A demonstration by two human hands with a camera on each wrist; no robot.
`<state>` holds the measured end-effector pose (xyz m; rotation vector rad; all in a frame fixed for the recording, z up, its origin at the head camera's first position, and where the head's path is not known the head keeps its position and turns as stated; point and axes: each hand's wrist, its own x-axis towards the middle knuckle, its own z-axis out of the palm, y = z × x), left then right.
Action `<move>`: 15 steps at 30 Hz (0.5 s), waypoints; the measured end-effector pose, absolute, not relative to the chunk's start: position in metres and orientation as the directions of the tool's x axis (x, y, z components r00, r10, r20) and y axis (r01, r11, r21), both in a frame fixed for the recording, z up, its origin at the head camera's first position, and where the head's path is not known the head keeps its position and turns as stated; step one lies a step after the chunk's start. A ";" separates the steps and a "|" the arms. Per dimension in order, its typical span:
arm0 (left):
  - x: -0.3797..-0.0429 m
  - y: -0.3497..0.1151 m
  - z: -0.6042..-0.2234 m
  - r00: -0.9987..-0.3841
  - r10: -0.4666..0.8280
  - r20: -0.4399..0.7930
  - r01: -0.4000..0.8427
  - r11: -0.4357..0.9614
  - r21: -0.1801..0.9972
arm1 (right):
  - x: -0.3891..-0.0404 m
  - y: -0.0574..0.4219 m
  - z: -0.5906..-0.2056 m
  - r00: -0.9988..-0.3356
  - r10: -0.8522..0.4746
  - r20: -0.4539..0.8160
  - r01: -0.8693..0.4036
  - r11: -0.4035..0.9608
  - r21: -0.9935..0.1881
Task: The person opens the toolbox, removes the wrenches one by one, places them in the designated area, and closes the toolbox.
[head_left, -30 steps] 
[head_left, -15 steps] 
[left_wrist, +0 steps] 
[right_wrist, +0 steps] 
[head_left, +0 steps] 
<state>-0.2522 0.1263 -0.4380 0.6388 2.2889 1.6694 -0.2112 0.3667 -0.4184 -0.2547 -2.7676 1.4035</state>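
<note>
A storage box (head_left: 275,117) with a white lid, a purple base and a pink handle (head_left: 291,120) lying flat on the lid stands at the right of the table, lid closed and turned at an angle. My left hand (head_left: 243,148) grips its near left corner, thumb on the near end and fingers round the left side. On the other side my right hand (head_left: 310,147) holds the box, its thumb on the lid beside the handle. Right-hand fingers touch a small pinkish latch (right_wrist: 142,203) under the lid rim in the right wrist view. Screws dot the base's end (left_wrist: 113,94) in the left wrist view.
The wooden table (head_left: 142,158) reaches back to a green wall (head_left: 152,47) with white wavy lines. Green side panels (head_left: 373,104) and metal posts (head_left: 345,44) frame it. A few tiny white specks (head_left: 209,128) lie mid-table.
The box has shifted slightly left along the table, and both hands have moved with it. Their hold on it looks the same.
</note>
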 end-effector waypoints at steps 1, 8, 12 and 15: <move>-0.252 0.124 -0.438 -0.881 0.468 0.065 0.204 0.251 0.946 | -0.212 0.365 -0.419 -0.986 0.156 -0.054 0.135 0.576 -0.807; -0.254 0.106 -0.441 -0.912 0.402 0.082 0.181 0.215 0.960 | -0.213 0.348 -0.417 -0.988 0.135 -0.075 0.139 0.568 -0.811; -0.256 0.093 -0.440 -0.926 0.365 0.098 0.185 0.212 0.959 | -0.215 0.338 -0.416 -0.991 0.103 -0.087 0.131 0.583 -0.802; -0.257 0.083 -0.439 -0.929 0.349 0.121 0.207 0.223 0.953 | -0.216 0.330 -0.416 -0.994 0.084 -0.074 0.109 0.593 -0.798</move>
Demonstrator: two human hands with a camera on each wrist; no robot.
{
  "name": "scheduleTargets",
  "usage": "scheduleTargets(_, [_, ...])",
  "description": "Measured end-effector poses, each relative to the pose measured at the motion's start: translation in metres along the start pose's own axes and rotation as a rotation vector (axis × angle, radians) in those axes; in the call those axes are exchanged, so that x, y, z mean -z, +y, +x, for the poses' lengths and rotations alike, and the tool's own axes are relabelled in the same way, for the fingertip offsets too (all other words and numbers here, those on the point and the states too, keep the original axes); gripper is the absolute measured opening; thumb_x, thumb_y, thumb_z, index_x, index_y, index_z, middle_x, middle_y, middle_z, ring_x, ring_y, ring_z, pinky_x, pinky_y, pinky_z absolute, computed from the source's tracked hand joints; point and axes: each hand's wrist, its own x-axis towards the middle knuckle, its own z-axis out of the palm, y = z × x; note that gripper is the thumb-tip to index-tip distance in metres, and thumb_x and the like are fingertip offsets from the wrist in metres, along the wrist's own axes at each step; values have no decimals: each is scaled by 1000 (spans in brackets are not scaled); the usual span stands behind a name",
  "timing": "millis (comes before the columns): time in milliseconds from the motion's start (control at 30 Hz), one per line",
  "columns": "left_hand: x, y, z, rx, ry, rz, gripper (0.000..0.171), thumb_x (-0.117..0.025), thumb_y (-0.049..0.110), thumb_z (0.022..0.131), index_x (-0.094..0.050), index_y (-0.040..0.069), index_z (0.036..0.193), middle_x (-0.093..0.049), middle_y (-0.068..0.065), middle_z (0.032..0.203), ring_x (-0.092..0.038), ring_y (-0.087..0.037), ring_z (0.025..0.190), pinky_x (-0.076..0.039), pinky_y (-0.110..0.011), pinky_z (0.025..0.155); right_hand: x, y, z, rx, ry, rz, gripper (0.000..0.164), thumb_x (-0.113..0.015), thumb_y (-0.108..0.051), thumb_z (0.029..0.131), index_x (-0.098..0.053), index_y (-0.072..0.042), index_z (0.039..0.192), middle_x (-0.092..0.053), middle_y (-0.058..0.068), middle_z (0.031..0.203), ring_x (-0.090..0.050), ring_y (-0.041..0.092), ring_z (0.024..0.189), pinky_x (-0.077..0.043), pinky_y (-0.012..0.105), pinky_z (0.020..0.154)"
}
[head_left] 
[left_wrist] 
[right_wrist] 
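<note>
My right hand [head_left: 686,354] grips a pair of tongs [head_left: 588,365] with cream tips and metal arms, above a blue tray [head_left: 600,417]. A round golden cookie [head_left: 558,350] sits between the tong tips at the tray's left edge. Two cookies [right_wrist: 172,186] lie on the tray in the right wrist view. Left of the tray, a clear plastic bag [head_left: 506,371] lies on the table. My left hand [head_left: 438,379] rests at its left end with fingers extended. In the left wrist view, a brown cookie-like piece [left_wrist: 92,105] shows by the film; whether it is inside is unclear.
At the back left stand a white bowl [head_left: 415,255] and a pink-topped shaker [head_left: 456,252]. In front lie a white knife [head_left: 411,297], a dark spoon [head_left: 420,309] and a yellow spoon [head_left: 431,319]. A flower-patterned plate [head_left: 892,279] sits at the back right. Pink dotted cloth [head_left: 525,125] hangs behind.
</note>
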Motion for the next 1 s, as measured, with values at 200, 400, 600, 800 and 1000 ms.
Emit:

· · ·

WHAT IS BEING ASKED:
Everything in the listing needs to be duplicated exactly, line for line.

ANSWER AREA:
A demonstration by two human hands with a camera on each wrist; no robot.
`<state>` holds the measured end-effector pose (xyz m; rotation vector rad; all in a frame fixed for the recording, z up, its origin at the head camera's first position, and where the head's path is not known the head keeps its position and turns as stated; point and axes: each hand's wrist, its own x-axis towards the middle knuckle, its own z-axis out of the palm, y = z × x), left then right.
Action `<move>`: 15 steps at 30 Hz (0.5 s), waypoints; the measured end-effector pose, absolute, not relative to the chunk's start: position in metres and orientation as the directions of the tool's x axis (x, y, z components r00, r10, r20) and y axis (r01, r11, r21), both in a frame fixed for the recording, z up, its origin at the head camera's first position, and where the head's path is not known the head keeps its position and turns as stated; step one lies a step after the chunk's start. A ";" separates the steps and a "|" the arms. Per dimension in order, its typical span:
arm0 (left):
  - x: -0.3797..-0.0429 m
  - y: -0.3497..0.1151 m
  - z: -0.6042..-0.2234 m
  - r00: -0.9987..-0.3841
  - r10: -0.4666..0.8280
  - r20: -0.4399..0.7930
  - r01: -0.4000..0.8427
  - r11: -0.4357..0.9614
  - r21: -0.1801..0.9972
arm1 (right):
  - x: -0.3891..-0.0404 m
  - y: -0.0574..0.4219 m
  - z: -0.5906..-0.2056 m
  - r00: -0.9988..-0.3356
  - r10: -0.8522..0.4746
  - r20: -0.4539..0.8160
  - r01: -0.8693..0.4036
  - r11: -0.4035..0.9608
  - r21: -0.9935..0.1881
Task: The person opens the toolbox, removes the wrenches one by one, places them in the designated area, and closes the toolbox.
[head_left, -30 steps] 
[head_left, -15 steps] 
[left_wrist, +0 steps] 
[right_wrist, +0 steps] 
[head_left, +0 steps] 
<state>-0.2522 0.1263 -0.4380 0.6388 2.2889 1.6694 -0.2112 0.3667 -0.4184 -0.2547 -2.7676 1.4035</state>
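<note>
A storage box (head_left: 275,117) with a white lid, a purple base and a pink handle (head_left: 291,120) lying flat on the lid stands at the right of the table, lid closed and turned at an angle. My left hand (head_left: 243,148) grips its near left corner, thumb on the near end and fingers round the left side. On the other side my right hand (head_left: 310,147) holds the box, its thumb on the lid beside the handle. Right-hand fingers touch a small pinkish latch (right_wrist: 142,203) under the lid rim in the right wrist view. Screws dot the base's end (left_wrist: 113,94) in the left wrist view.
The wooden table (head_left: 142,158) reaches back to a green wall (head_left: 152,47) with white wavy lines. Green side panels (head_left: 373,104) and metal posts (head_left: 345,44) frame it. A few tiny white specks (head_left: 209,128) lie mid-table.
The box has shifted slightly left along the table, and both hands have moved with it. Their hold on it looks the same.
</note>
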 end-effector waypoints at steps 1, 8, 12 and 15: <move>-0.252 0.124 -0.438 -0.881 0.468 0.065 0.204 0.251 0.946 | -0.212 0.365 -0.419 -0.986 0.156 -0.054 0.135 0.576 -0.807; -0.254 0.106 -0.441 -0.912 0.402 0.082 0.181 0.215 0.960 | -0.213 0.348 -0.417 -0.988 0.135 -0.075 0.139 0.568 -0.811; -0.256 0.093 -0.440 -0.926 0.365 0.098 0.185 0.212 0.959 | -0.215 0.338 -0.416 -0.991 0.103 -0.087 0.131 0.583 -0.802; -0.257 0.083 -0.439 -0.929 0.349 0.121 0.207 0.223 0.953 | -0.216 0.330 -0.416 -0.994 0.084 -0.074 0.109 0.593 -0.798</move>
Demonstrator: two human hands with a camera on each wrist; no robot.
{
  "name": "scheduleTargets",
  "usage": "scheduleTargets(_, [_, ...])",
  "description": "Measured end-effector poses, each relative to the pose measured at the motion's start: translation in metres along the start pose's own axes and rotation as a rotation vector (axis × angle, radians) in those axes; in the call those axes are exchanged, so that x, y, z mean -z, +y, +x, for the poses' lengths and rotations alike, and the tool's own axes are relabelled in the same way, for the fingertip offsets too (all other words and numbers here, those on the point and the states too, keep the original axes); gripper is the absolute measured opening; thumb_x, thumb_y, thumb_z, index_x, index_y, index_z, middle_x, middle_y, middle_z, ring_x, ring_y, ring_z, pinky_x, pinky_y, pinky_z absolute, computed from the source's tracked hand joints; point and axes: each hand's wrist, its own x-axis towards the middle knuckle, its own z-axis out of the palm, y = z × x; note that gripper is the thumb-tip to index-tip distance in metres, and thumb_x and the like are fingertip offsets from the wrist in metres, along the wrist's own axes at each step; values have no decimals: each is scaled by 1000 (spans in brackets are not scaled); the usual span stands behind a name",
  "timing": "millis (comes before the columns): time in milliseconds from the motion's start (control at 30 Hz), one per line",
  "columns": "left_hand: x, y, z, rx, ry, rz, gripper (0.000..0.171), thumb_x (-0.117..0.025), thumb_y (-0.049..0.110), thumb_z (0.022..0.131), index_x (-0.094..0.050), index_y (-0.040..0.069), index_z (0.036..0.193), middle_x (-0.093..0.049), middle_y (-0.068..0.065), middle_z (0.032..0.203), ring_x (-0.092..0.038), ring_y (-0.087..0.037), ring_z (0.025..0.190), pinky_x (-0.076..0.039), pinky_y (-0.110..0.011), pinky_z (0.025..0.155); right_hand: x, y, z, rx, ry, rz, gripper (0.000..0.164), thumb_x (-0.113..0.015), thumb_y (-0.108..0.051), thumb_z (0.029..0.131), index_x (-0.098..0.053), index_y (-0.072..0.042), index_z (0.039..0.192), middle_x (-0.092..0.053), middle_y (-0.058..0.068), middle_z (0.031..0.203), ring_x (-0.090..0.050), ring_y (-0.041..0.092), ring_z (0.024..0.189), pinky_x (-0.077..0.043), pinky_y (-0.012..0.105), pinky_z (0.020..0.154)"
}
[head_left] 
[left_wrist] 
[right_wrist] 
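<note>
My right hand [head_left: 686,354] grips a pair of tongs [head_left: 588,365] with cream tips and metal arms, above a blue tray [head_left: 600,417]. A round golden cookie [head_left: 558,350] sits between the tong tips at the tray's left edge. Two cookies [right_wrist: 172,186] lie on the tray in the right wrist view. Left of the tray, a clear plastic bag [head_left: 506,371] lies on the table. My left hand [head_left: 438,379] rests at its left end with fingers extended. In the left wrist view, a brown cookie-like piece [left_wrist: 92,105] shows by the film; whether it is inside is unclear.
At the back left stand a white bowl [head_left: 415,255] and a pink-topped shaker [head_left: 456,252]. In front lie a white knife [head_left: 411,297], a dark spoon [head_left: 420,309] and a yellow spoon [head_left: 431,319]. A flower-patterned plate [head_left: 892,279] sits at the back right. Pink dotted cloth [head_left: 525,125] hangs behind.
</note>
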Motion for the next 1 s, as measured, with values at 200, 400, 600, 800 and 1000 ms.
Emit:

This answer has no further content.